* Records from a data collection:
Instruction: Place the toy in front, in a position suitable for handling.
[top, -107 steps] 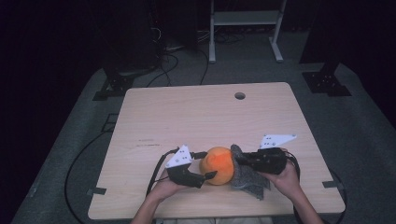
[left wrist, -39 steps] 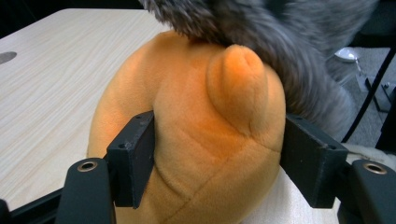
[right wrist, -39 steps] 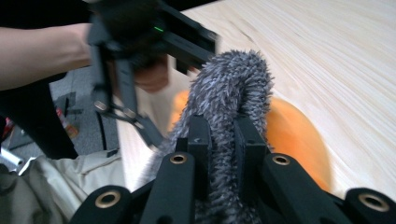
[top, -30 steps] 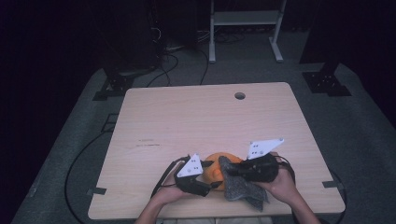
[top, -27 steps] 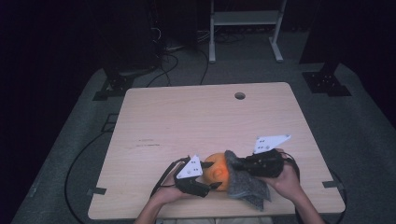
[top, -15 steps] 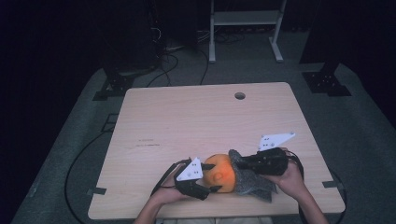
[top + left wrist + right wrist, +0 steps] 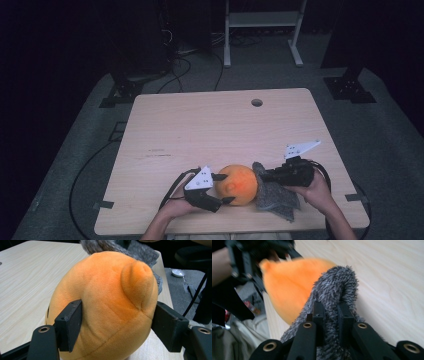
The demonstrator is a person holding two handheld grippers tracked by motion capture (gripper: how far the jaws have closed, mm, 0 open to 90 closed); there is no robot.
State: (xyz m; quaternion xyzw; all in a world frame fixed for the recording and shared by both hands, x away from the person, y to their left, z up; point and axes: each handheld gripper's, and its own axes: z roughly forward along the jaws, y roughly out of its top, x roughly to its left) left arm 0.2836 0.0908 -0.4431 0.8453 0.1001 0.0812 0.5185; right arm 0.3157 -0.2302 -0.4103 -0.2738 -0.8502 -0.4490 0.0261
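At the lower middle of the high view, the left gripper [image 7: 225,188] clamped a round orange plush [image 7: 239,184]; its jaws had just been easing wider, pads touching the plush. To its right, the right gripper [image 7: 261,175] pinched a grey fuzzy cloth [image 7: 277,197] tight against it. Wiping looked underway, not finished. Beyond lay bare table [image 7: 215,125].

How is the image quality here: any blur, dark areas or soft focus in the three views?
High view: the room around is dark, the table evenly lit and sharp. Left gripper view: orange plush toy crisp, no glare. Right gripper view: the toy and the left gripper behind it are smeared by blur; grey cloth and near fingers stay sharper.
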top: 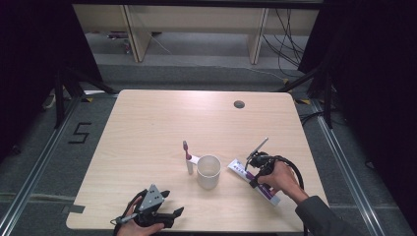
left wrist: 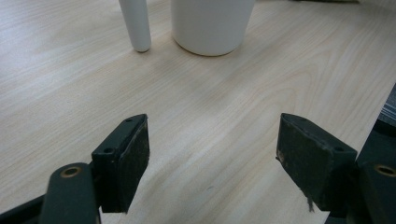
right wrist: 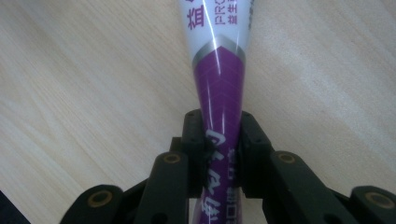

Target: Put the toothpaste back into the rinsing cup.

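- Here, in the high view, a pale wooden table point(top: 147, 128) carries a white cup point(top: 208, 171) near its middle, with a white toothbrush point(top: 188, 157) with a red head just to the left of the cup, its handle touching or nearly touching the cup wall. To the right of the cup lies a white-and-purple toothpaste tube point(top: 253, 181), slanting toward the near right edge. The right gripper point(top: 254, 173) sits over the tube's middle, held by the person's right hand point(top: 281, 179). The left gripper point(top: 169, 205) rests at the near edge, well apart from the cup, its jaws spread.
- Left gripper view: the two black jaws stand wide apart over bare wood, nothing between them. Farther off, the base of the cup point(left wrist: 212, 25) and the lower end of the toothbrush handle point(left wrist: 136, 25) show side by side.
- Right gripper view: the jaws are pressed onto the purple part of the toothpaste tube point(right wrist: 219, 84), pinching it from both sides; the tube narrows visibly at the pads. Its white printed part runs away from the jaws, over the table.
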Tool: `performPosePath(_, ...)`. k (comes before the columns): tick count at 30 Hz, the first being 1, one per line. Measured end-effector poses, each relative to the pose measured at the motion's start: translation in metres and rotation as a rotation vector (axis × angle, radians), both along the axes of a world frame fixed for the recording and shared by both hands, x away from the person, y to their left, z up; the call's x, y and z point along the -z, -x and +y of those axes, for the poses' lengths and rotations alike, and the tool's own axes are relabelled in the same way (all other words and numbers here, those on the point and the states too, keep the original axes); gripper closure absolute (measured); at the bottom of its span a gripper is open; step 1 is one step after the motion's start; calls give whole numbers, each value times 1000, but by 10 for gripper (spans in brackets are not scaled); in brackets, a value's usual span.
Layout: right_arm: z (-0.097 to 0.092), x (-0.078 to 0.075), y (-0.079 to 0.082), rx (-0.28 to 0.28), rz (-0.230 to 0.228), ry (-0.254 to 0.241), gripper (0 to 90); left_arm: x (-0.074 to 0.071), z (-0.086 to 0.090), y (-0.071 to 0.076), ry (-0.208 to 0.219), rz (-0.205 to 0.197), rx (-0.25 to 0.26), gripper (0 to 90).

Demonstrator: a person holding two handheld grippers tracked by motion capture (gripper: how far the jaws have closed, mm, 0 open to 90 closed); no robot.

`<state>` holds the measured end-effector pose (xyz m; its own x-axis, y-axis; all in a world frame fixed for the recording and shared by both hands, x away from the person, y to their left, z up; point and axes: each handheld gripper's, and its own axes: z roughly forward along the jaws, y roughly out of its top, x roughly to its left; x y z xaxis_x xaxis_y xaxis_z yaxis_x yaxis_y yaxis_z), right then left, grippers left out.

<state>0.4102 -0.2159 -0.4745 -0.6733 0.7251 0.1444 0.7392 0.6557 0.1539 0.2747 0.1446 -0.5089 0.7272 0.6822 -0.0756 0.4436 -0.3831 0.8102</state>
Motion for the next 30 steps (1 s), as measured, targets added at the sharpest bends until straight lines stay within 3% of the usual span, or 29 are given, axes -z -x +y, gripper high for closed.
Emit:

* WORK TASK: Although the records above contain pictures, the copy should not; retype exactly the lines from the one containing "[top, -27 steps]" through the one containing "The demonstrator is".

* TASK RESPONSE:
[top, -27 steps] 
[top, -15 steps] 
[top + left wrist + right wrist, +0 steps] 
The demonstrator is a person holding two handheld grippers tracked by motion capture (gripper: how far the jaws have closed, mm, 0 open to 90 closed); there is no robot.

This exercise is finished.